On 21 October 2011, more than 100 investigators and clinicians who worked together on the Simons Simplex Collection gathered in New York City to celebrate their landmark achievement in autism research. Between 2006 and 2011, these teams — working out of 12 university clinics across the country and Canada — painstakingly amassed a wealth of high-quality genetic and phenotypic data, including biospecimens, from nearly 2,800 ‘simplex’ families.
“Hardworking scientists don’t celebrate their work enough,” says Gerald Fischbach, scientific director of the Simons Foundation, which funded the collection. “This coming together of people from around the country who worked on different aspects of the Simons Simplex Collection was a wonderful and well-deserved celebration. In my opinion, this group of clinicians, administrators, coordinators, consultants and molecular scientists has had an enormous impact on autism research that will last for years to come.”

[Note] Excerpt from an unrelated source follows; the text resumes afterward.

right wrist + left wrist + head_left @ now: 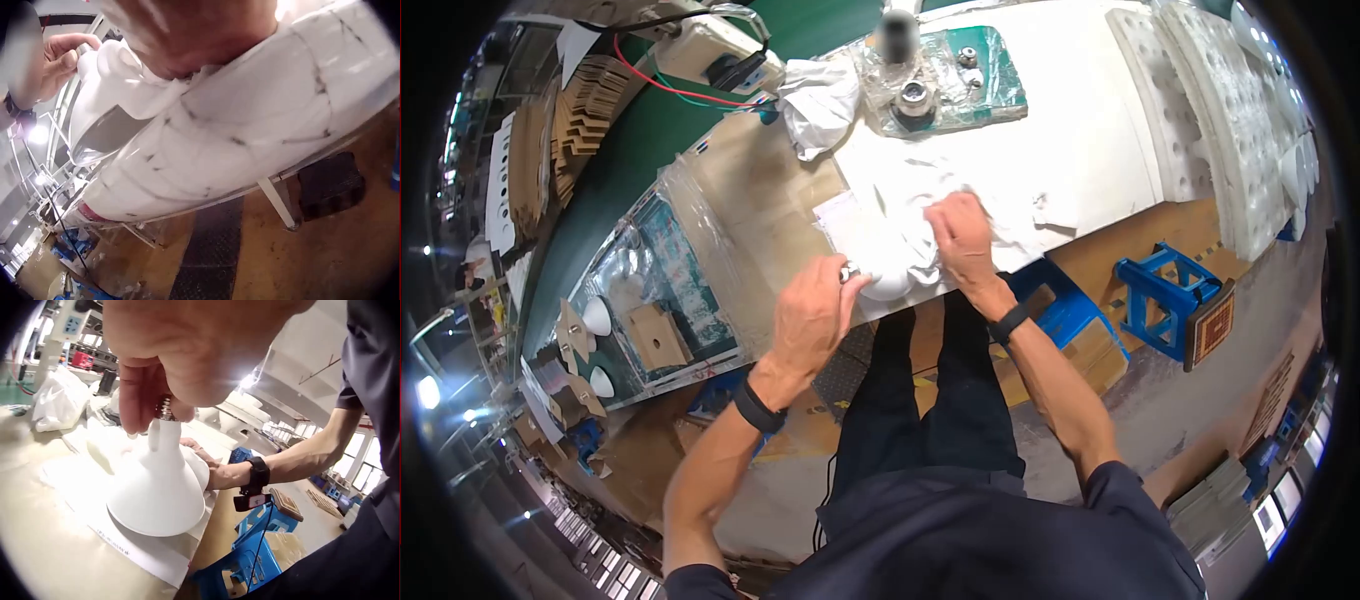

The meeting had the atmosphere of a celebratory family reunion. Researchers who had worked on the Simons Simplex Collection at the same institution reminisced together about their efforts. Others relished the opportunity to attach a face to a coworker with whom they had had many hours and years of contact by email and phone.
At the meeting, investigators described recent analyses of the collection’s data, which has identified a host of new candidate mutations that may play a role in development of the disorder, representing a quantum leap forward in the study of the genetic mutations involved in autism. The researchers also gave talks about work in progress, and discussed ways of analyzing the data in the years to come as new technologies are developed. The talks made it clear that the collection is a gift to the autism research community that will keep on giving, offering researchers a platform on which to study autism spectrum disorders for many years.
Simons Foundation board members and co-founders Jim and Marilyn Simons each spoke at the conclusion of the meeting, expressing their hopes that the collection will spur dramatic advances in autism research.
The gathering for the large group photo gave attendees a visceral sense of just how many researchers, and how many hours of effort, went into this monumental project. And although all felt pride, it was tempered by humility; the immediate task is done, but the questions that the collection will help to address remain vast.